Dear Ms. New Kindergarten Teacher,
It was a pleasure to meet you yesterday at orientation. My daughter, Piper, is very excited to have you for her teacher, especially since you wore that blue shirt. Piper thought you needed a little bling to your outfit, but I explained that you were probably going for professional and something that made you look older than twelve. Good choice.
I understand this is your first year teaching. Who knew you’d be so lucky to get your very own kindergarten class when you just graduated from university last week? Big score. I’m rooting for you. And don’t worry too much about being stuck in the old art room rather than one of those awesome real kindergarten classrooms. Who needs their own bathroom with twenty squirmy five-year-olds? I’m sure it will be a fun class field trip down the hall to the restroom several times a day. At least you got a smaller class due to the cramped space! Gotta look on the bright side, right?
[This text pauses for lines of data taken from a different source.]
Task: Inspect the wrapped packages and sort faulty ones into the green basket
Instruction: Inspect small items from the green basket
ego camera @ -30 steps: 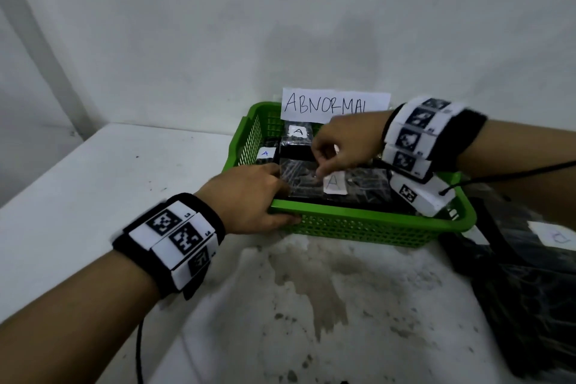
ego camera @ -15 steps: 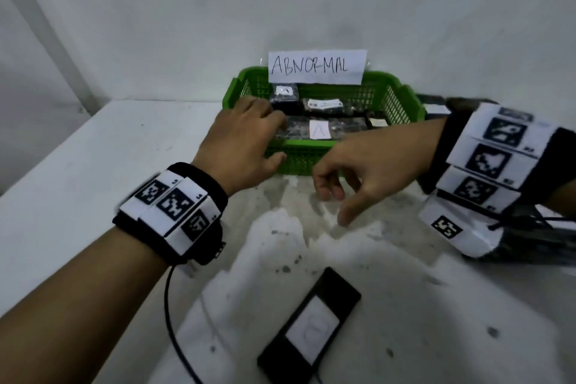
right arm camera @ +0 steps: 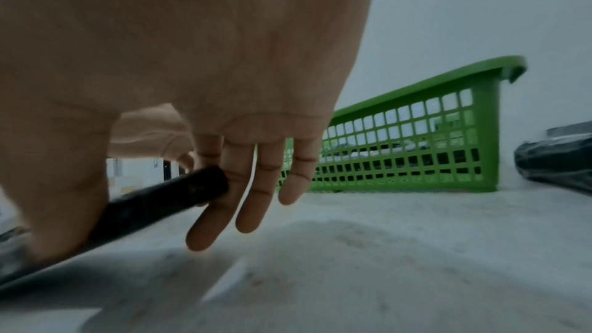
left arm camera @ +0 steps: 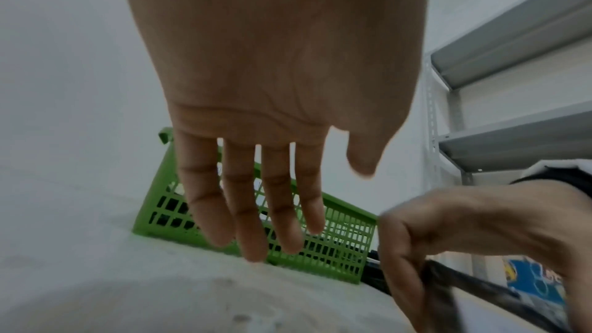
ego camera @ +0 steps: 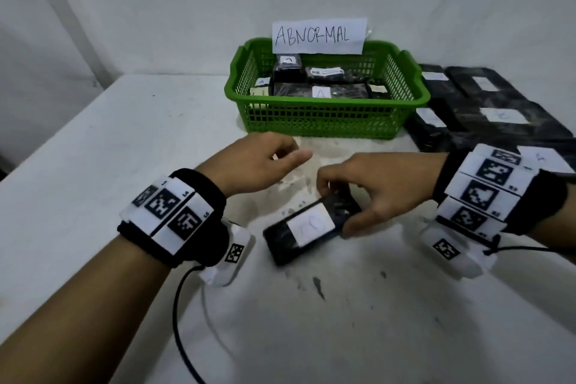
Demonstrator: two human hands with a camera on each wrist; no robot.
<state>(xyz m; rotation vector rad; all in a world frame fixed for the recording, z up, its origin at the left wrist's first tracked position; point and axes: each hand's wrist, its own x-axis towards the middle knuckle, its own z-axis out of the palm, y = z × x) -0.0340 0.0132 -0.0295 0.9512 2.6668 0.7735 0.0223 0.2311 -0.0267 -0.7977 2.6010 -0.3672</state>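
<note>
The right hand (ego camera: 371,187) is gripping the far end of a flat black plastic-wrapped package with a white paper label (ego camera: 307,226), thumb on one side and fingers curled over the other, and the package is lying at an angle on the stained white desk (ego camera: 93,165); from the right wrist view its gripped end looks slightly raised. The left hand (ego camera: 258,162) is hovering beside it with relaxed, straight fingers (left arm camera: 250,212), holding nothing. The green plastic mesh basket (ego camera: 324,118) is standing well beyond both hands at the back of the desk, carrying a white paper sign reading "ABNORMAL" (ego camera: 319,36) on its rear rim and several black wrapped packages with white labels (ego camera: 318,89) inside. More black wrapped packages (ego camera: 486,103) are lying on the desk just to the right of the basket.
</note>
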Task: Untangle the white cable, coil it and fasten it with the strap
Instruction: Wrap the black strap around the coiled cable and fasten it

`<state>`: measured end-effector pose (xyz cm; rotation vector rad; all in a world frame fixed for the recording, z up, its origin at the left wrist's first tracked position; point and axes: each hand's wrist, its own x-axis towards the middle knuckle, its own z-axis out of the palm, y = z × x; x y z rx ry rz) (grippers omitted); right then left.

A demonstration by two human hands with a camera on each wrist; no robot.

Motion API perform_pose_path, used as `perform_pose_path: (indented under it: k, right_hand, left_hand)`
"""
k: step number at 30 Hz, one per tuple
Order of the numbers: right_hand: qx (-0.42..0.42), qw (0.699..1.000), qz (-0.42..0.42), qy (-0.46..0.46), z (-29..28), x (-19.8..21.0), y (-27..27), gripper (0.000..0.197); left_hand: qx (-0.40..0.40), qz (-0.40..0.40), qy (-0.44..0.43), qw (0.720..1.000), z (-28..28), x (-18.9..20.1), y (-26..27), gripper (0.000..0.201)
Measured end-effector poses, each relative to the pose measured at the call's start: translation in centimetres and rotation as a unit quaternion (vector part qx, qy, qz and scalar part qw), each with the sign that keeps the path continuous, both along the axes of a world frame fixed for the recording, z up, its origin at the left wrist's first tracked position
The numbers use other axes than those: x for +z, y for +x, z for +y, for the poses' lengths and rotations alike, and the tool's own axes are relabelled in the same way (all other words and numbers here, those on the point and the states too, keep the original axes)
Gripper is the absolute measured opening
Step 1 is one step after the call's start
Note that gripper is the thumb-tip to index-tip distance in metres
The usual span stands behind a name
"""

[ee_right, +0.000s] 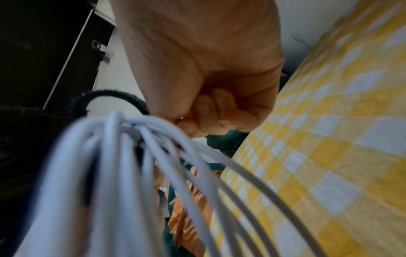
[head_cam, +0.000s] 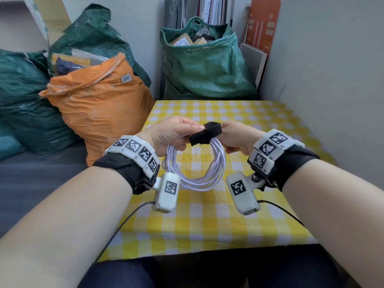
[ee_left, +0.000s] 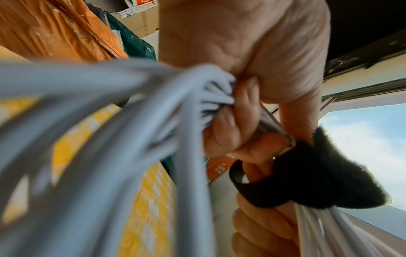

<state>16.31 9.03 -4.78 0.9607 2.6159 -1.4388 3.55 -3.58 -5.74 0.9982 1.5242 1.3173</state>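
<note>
The white cable (head_cam: 220, 163) is wound into a round coil that hangs in the air over the table between my hands. My left hand (head_cam: 172, 132) grips the coil's top left, fingers curled round the bundled strands (ee_left: 110, 121). A black fuzzy strap (head_cam: 205, 133) wraps over the top of the coil, one end sticking out loose toward me. My right hand (head_cam: 234, 136) holds the strap's right side, its fingers curled. In the left wrist view the strap (ee_left: 307, 173) loops round the bundle beside the right hand's fingers (ee_left: 259, 226). In the right wrist view the strap (ee_right: 105, 93) arches above the strands (ee_right: 110, 173).
A table with a yellow and white checked cloth (head_cam: 207, 215) lies under the coil. An orange sack (head_cam: 104, 109) and dark green sacks (head_cam: 20, 96) stand at the left, another green sack (head_cam: 207, 65) behind the table. A grey wall panel (head_cam: 332, 80) borders the right.
</note>
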Motion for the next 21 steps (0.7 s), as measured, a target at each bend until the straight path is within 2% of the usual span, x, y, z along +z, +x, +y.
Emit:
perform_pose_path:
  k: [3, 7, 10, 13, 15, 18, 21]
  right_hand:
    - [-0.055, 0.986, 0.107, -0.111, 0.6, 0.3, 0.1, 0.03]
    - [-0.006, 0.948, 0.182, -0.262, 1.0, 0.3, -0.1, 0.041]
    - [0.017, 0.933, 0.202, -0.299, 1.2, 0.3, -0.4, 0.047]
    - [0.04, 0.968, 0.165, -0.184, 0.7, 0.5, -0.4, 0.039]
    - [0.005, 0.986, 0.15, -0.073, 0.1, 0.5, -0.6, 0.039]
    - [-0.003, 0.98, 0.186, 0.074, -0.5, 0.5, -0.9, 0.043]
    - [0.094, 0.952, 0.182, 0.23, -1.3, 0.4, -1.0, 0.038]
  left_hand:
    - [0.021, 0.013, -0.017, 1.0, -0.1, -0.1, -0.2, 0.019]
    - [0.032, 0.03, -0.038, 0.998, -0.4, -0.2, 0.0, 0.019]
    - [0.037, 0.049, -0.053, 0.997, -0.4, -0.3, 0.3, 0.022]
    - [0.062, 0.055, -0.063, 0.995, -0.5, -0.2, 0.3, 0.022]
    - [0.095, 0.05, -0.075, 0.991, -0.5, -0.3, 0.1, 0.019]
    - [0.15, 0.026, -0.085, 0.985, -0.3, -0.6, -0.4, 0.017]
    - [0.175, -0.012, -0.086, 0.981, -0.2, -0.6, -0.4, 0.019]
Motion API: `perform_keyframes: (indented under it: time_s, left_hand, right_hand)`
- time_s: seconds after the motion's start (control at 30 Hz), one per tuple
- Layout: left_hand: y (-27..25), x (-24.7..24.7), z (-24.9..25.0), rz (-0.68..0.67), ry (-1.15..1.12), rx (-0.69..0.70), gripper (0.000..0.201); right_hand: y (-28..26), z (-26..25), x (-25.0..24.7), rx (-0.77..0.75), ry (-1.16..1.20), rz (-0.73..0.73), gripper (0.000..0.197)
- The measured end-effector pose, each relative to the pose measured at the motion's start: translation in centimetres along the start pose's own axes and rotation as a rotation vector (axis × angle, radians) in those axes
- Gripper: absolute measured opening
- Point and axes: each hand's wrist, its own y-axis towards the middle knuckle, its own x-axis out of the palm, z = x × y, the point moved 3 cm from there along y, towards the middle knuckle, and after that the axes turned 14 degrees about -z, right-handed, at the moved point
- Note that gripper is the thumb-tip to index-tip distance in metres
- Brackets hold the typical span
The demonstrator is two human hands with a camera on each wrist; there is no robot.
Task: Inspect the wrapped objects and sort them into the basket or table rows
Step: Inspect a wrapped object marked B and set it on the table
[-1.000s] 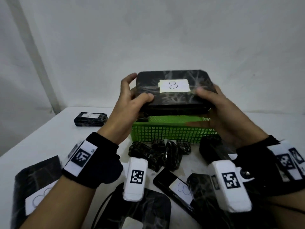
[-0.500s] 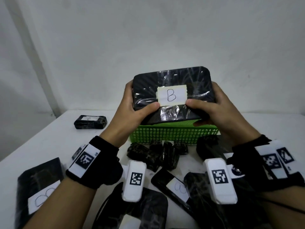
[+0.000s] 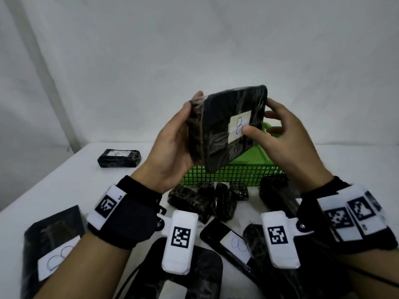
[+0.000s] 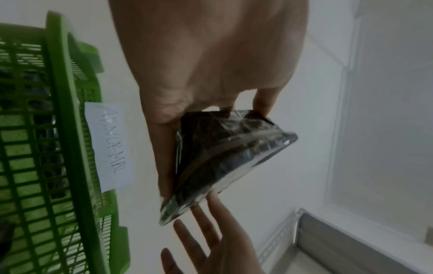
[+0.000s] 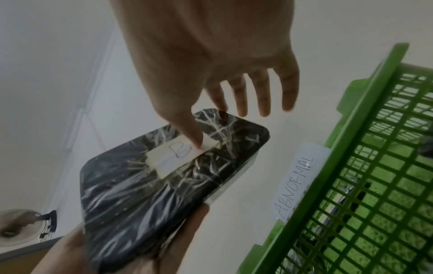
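A flat black box in clear wrap (image 3: 218, 134), with a paper label marked "B" (image 3: 239, 125), is held up on a tilt over the green basket (image 3: 237, 175). My left hand (image 3: 174, 139) grips its left edge, palm under it and fingers behind. My right hand (image 3: 282, 134) has its thumb on the label while its straight, spread fingers reach past the box's edge (image 5: 248, 96). In the left wrist view the box (image 4: 225, 159) shows edge-on. The basket (image 5: 374, 166) carries a paper tag reading "ABNORMAL" (image 5: 295, 183).
One wrapped block labelled B (image 3: 119, 158) lies alone at the table's far left. Several small wrapped pieces (image 3: 207, 199) are heaped in front of the basket. Flat labelled packages (image 3: 51, 244) (image 3: 228, 242) lie near the front edge under my wrists.
The box has turned from label-up between both hands to tilted on its edge in my left palm. My right hand has loosened, leaving its thumb on the label.
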Motion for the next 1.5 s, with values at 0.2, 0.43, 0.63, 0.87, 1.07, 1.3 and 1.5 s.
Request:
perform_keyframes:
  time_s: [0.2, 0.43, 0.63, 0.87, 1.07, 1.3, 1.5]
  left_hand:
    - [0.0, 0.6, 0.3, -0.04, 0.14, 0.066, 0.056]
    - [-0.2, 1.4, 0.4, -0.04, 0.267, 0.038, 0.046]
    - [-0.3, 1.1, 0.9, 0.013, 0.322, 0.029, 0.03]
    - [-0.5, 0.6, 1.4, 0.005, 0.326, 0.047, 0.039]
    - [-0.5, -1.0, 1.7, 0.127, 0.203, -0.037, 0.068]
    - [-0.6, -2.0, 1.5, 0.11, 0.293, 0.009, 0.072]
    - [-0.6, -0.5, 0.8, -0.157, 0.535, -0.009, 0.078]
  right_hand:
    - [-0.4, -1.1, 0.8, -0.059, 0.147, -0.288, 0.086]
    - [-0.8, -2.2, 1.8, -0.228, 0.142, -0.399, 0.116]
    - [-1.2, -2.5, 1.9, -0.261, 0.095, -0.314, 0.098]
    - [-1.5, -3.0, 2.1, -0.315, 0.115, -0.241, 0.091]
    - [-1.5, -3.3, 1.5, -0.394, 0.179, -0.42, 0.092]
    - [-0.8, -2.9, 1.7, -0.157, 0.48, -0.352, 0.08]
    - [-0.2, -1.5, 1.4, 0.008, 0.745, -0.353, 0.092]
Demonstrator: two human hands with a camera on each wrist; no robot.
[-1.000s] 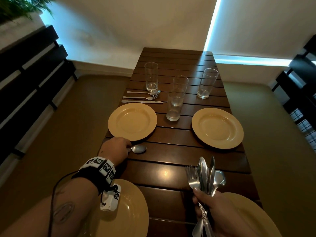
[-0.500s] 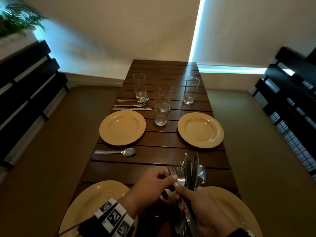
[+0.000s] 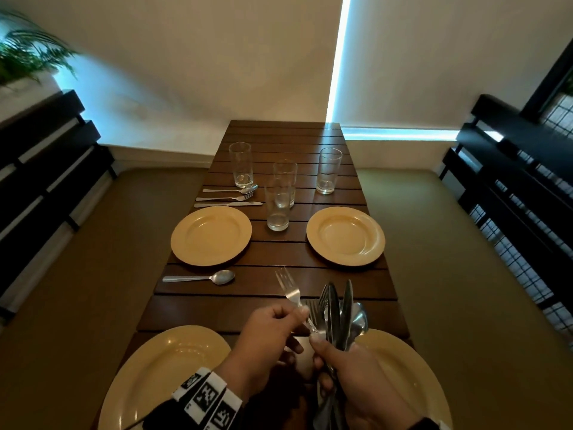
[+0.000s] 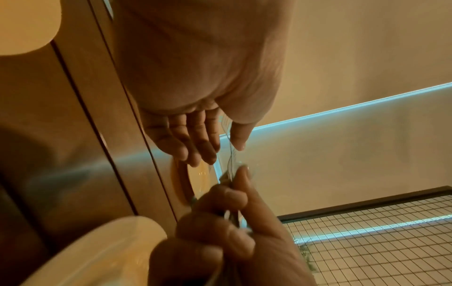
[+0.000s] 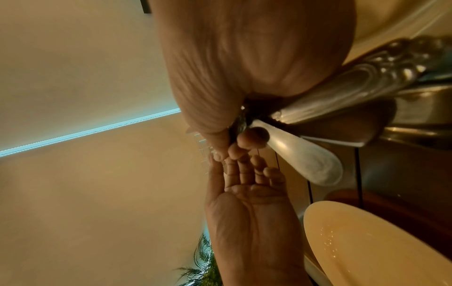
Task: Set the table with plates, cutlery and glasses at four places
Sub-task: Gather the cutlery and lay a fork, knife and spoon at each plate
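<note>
My left hand [image 3: 288,318] pinches a fork [image 3: 290,290] by its neck and holds it partly out of a bundle of cutlery [image 3: 339,315] that my right hand [image 3: 347,367] grips upright over the near end of the table. Four yellow plates lie on the slatted wooden table [image 3: 279,302]: far left plate [image 3: 210,235], far right plate [image 3: 345,235], near left plate [image 3: 161,373], near right plate [image 3: 403,373]. A lone spoon [image 3: 201,277] lies below the far left plate. A spoon, fork and knife set [image 3: 229,197] lies above it. Several glasses [image 3: 280,197] stand mid-table.
Dark slatted benches [image 3: 46,169] flank the table on the left, and another bench [image 3: 521,169] on the right. A potted fern [image 3: 28,60] sits at top left. A white wall closes the far end.
My left hand left the spoon on the table, came back to the bundle and drew one fork up and to the left, out of it. The head view rose and pulled back.
</note>
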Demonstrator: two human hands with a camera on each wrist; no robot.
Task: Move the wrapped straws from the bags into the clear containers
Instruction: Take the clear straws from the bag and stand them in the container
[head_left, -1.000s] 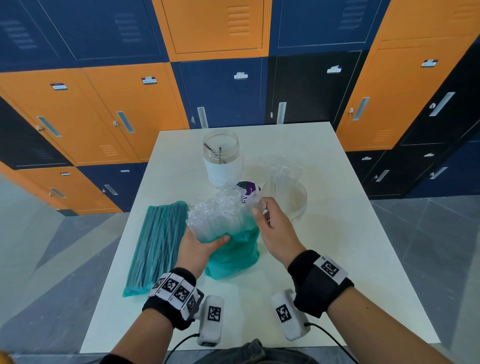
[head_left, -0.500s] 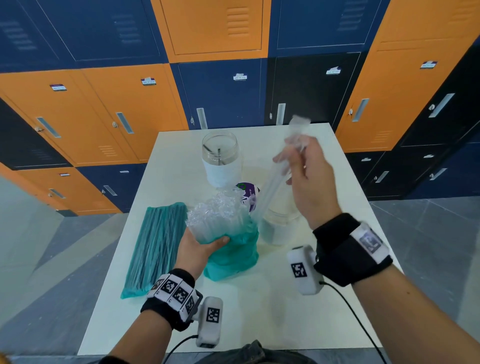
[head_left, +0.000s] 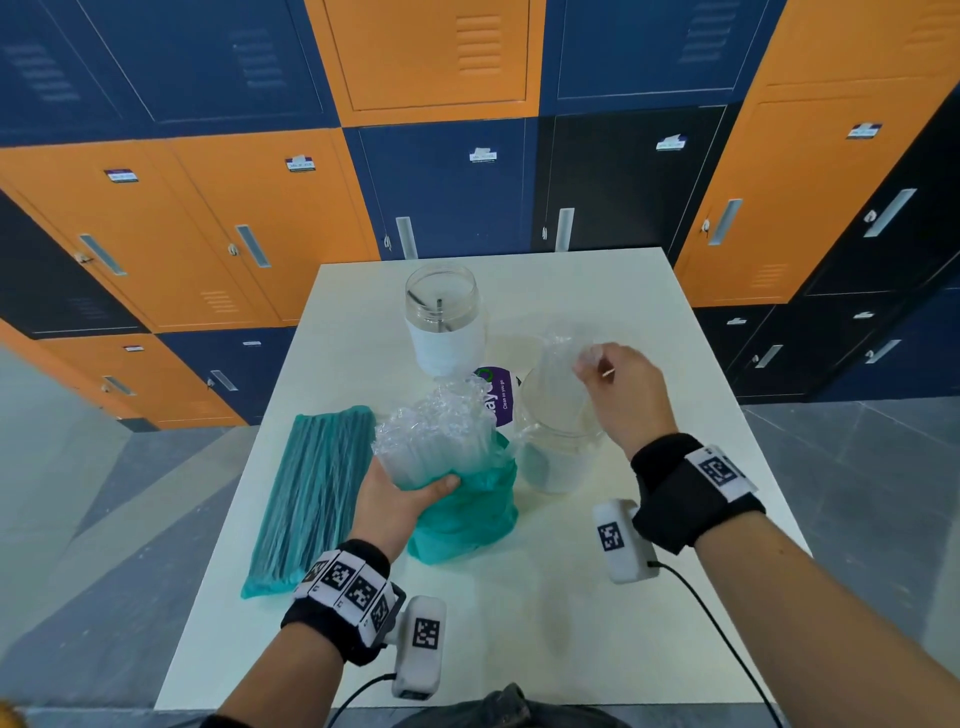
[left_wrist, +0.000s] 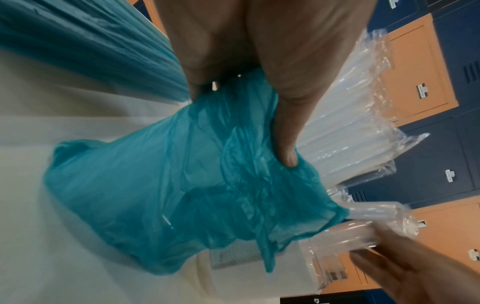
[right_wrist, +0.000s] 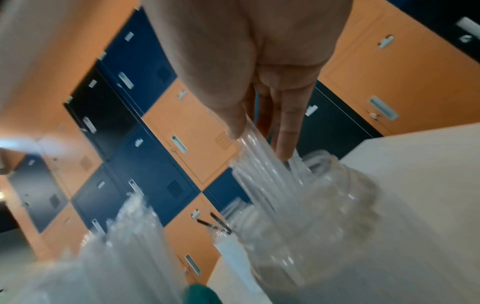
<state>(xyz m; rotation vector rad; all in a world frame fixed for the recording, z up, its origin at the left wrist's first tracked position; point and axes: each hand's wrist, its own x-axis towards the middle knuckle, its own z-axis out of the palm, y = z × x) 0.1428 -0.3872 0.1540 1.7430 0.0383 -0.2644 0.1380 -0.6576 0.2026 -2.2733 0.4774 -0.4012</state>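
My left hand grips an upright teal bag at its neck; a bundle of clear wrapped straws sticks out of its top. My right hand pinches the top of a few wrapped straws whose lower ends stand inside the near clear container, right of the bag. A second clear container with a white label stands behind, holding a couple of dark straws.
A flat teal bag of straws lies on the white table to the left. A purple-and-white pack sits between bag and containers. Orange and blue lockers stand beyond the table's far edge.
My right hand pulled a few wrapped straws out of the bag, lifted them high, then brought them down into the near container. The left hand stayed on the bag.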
I’m sure you’ll remember our little Piper from orientation. She was the one who crawled inside her locker and shut the door? Wan’t that hilarious? You might want to consider drilling some air holes in there. I promise it won’t be the last time. In fact, if you lose Piper throughout the school day, you might check her locker first.
Piper is a little trickster. She has big plans for that locker.
As I mentioned at least a dozen times yesterday, I’m happy to help you in whatever way I can. I’ve taught in the trenches before, and I know the first year can be a wonderful roller coaster ride. And you’ve got a Piper on top of it. At least she’ll make you laugh along the way. Please let me know how I can
spy volunteer my time in the classroom. I’m looking forward to keeping my eye on you helping.